Le groupe cimentier français et plusieurs de ses anciens dirigeants comparaissent à partir du 4 novembre devant le tribunal correctionnel de Paris. Ils sont soupçonnés d’avoir versé des millions d’euros à des groupes jihadistes pour maintenir en activité leur usine syrienne en pleine guerre civile.
Un procès hors norme
C’est une première en France : une multinationale est jugée pour financement d’entreprises terroristes. Le groupe Lafarge et plusieurs de ses ex-dirigeants, dont l’ancien PDG Bruno Lafont, doivent répondre d’accusations liées au maintien de leur cimenterie de Jabaliya, au nord de la Syrie, entre 2013 et 2014.
Selon l’instruction, la filiale Lafarge Cement Syria (LCS) aurait versé plusieurs millions d’euros à différents groupes armés, dont l’État islamique (EI) et Jabhat al-Nosra, pour garantir la sécurité du site, la circulation des employés et l’approvisionnement en matières premières. L’usine, inaugurée en 2010, représentait un investissement colossal de 680 millions d’euros.
Des faits contestés par la défense
Les avocats des anciens dirigeants rejettent toute accusation de financement délibéré du terrorisme.
Selon la défense de Bruno Lafont, « le mobile financier ne tient pas » et l’ancien dirigeant aurait ordonné la fermeture du site dès qu’un contact avec l’EI a été évoqué, en août 2014.
D’autres prévenus, comme le Syrien Amro Taleb, estiment que la justice a « fait fausse route ». Leur défense décrit un homme « impliqué au péril de sa vie contre le régime Assad et contre l’État islamique », bien loin du rôle d’intermédiaire trouble que lui prêtent les juges.
Un “plaider coupable” américain au cœur du débat
L’affaire s’inscrit dans un contexte international : en 2022, Lafarge SA a plaidé coupable aux États-Unis pour avoir versé près de 6 millions d’euros à des groupes terroristes, acceptant une amende record de 778 millions d’euros.

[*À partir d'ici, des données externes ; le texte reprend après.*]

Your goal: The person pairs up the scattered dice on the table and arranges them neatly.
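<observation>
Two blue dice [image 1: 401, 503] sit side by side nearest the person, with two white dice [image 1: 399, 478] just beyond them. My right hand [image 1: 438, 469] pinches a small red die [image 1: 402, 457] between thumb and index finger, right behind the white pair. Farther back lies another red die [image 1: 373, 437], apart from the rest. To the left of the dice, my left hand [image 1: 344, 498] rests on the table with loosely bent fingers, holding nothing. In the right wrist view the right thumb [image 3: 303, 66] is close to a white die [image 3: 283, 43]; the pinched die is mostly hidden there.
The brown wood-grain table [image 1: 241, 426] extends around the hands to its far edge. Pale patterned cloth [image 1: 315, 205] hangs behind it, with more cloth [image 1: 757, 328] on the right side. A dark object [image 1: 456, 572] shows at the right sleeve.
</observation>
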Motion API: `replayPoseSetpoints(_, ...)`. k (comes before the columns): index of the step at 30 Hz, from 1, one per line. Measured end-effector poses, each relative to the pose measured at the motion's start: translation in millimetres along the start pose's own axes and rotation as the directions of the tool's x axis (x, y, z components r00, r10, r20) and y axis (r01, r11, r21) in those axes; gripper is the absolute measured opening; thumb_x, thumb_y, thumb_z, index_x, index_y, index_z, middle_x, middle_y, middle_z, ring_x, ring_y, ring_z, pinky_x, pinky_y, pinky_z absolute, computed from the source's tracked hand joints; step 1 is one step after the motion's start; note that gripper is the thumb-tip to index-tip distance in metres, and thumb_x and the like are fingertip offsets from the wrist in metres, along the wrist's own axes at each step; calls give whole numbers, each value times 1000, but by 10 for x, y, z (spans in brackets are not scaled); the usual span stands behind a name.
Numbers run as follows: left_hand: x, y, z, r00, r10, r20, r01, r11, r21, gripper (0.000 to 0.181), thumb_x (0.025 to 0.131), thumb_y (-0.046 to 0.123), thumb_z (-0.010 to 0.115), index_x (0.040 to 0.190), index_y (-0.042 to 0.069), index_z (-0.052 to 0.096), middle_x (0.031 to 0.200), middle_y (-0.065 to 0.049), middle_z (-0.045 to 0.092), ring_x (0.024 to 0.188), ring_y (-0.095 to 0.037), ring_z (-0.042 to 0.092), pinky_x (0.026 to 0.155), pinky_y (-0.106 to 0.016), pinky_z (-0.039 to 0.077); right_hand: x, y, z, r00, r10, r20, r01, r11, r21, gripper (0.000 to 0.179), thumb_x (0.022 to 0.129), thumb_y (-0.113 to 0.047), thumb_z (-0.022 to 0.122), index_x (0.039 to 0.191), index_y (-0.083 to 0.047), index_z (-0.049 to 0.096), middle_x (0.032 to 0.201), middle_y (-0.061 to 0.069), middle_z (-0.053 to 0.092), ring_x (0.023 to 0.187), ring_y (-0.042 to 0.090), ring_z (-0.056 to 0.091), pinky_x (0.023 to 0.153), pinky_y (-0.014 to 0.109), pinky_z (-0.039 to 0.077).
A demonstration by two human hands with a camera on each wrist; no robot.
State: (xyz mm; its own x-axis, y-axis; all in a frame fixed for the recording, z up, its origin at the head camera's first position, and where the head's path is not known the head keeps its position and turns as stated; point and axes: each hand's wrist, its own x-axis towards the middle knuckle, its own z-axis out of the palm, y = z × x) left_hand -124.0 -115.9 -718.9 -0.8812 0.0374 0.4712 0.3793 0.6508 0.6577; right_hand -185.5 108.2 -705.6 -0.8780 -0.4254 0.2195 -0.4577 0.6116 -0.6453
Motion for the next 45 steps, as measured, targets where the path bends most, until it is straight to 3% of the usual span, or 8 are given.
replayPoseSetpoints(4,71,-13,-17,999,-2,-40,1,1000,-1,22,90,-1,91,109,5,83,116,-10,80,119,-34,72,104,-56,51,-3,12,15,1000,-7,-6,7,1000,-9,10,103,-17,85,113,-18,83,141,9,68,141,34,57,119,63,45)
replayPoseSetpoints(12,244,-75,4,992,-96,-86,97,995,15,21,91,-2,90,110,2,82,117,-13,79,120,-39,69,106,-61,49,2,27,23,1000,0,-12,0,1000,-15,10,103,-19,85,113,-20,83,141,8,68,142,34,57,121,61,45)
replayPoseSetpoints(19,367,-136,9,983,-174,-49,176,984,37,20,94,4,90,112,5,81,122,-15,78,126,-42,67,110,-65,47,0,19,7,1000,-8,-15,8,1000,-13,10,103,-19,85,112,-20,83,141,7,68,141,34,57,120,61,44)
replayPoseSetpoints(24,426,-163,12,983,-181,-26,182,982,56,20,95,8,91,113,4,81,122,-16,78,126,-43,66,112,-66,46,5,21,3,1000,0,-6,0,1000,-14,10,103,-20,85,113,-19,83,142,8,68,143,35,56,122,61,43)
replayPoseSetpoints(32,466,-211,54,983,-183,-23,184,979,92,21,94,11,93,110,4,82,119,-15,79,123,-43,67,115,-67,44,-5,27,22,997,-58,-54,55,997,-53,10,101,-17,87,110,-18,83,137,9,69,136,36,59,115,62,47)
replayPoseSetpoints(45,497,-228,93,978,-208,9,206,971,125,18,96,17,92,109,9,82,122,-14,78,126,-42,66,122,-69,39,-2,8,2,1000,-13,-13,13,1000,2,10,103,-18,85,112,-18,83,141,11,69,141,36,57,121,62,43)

Cette reconnaissance de culpabilité, conclue pour protéger ses intérêts commerciaux outre-Atlantique, est jugée inéquitable par la défense française, qui y voit une « atteinte à la présomption d’innocence ».
Les zones d’ombre du dossier
Un autre point sensible du procès concerne le rôle de l’État français.

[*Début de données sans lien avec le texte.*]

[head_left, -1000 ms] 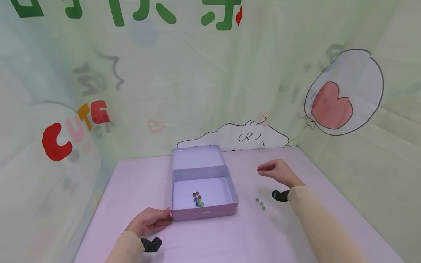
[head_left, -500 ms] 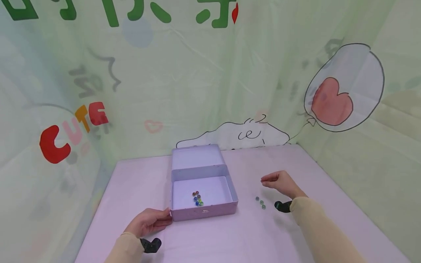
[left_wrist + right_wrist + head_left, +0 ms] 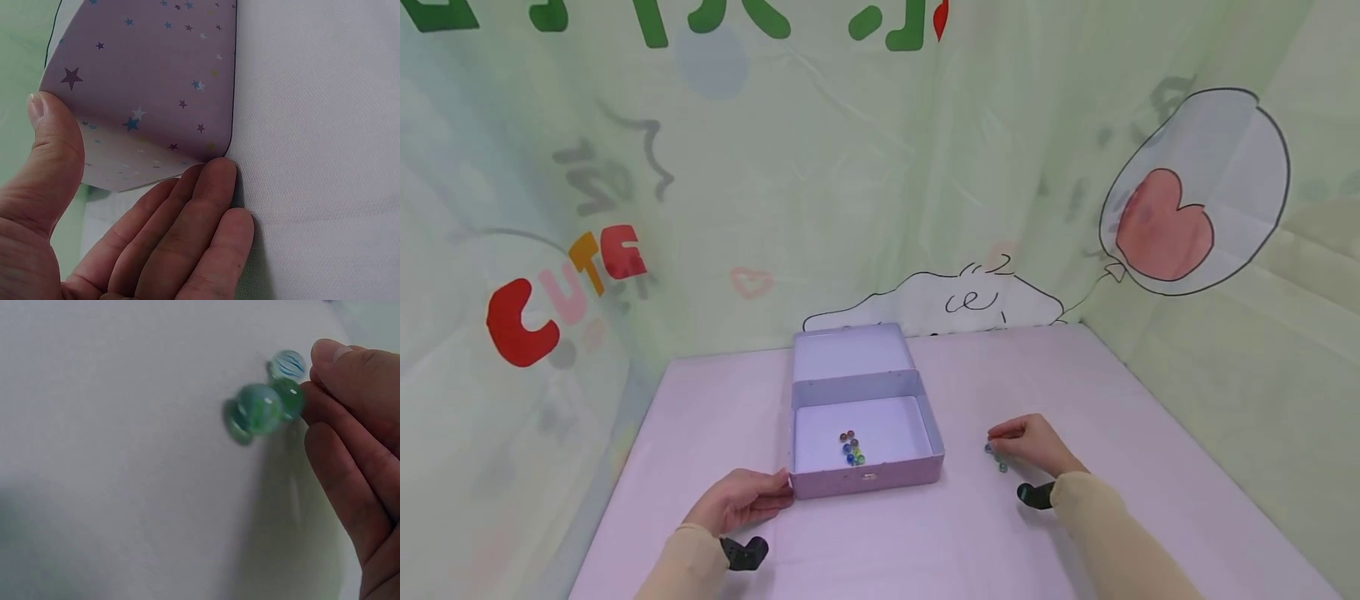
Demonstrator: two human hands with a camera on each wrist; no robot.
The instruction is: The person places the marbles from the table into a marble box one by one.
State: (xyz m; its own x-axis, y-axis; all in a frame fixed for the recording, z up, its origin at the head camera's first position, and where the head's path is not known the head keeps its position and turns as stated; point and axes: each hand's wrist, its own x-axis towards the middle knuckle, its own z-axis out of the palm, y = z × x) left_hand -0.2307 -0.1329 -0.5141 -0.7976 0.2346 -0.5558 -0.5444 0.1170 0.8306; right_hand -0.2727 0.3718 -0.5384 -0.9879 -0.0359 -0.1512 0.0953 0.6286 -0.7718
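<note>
A purple hinged box (image 3: 898, 476) stands with its lid up, several coloured marbles (image 3: 850, 448) lying inside near the front. My left hand (image 3: 741, 500) is at its front left corner; in the left wrist view the thumb (image 3: 59, 140) touches one edge and the fairly straight fingers meet the lower corner. My right hand (image 3: 1033, 442) is low over the table to the right, thumb and index finger close together beside three marbles. In the right wrist view these are a clear blue-striped marble (image 3: 289, 364), a green marble (image 3: 291, 397) and a paler green marble (image 3: 261, 409), right at the fingertips.
The table (image 3: 880, 550) has a pale pink cover. Printed cloth hangs behind it and along both sides. The raised lid (image 3: 853, 352) leans back at the rear of the box. A black wrist mount (image 3: 1036, 496) sticks out from the right sleeve.
My right hand has come down and towards me, from above the table to the loose marbles, partly covering them in the head view. My left hand stays at the box corner.
</note>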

Les avocats de la défense affirment que leurs clients agissaient avec le soutien, voire la connaissance, des services secrets et de l’ambassade de France à Damas.

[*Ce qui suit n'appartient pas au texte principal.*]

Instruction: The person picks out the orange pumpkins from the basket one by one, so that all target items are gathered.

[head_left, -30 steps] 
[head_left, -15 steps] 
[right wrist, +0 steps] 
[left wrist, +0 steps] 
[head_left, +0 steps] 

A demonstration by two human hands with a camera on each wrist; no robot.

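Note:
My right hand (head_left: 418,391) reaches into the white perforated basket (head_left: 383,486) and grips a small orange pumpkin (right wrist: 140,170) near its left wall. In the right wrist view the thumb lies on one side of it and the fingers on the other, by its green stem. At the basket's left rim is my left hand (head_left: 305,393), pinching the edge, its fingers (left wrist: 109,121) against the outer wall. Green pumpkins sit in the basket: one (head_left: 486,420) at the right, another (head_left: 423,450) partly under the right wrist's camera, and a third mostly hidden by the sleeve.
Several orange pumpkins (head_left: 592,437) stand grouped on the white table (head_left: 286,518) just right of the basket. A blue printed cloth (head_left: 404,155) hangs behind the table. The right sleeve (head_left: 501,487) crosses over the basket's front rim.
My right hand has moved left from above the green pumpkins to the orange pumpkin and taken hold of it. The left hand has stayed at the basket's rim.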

Les juges d’instruction, eux, estiment que ces échanges d’informations « ne prouvent pas la validation » des pratiques de Lafarge.
Les victimes syriennes veulent être entendues
Plus de 240 parties civiles se sont constituées, dont de nombreux anciens salariés syriens de l’usine. Ils dénoncent les risques encourus, les enlèvements et la peur quotidienne vécue pendant les années de guerre.
Reste à savoir si la justice française reconnaîtra leur statut de victimes directes d’un financement du terrorisme — une question juridique inédite.
Enjeux et suites
Lafarge encourt jusqu’à 1,125 million d’euros d’amende pour financement du terrorisme et dix fois le montant de l’infraction pour violation d’embargo. Les ex-dirigeants risquent jusqu’à dix ans de prison.
Un second volet judiciaire, encore à l’instruction, pourrait aller plus loin : la complicité de crimes contre l’humanité en Syrie et en Irak.
Le procès, qui s’ouvre ce 4 novembre, doit se poursuivre jusqu’au 16 décembre — un rendez-vous judiciaire historique pour la responsabilité pénale des multinationales dans les zones de conflit.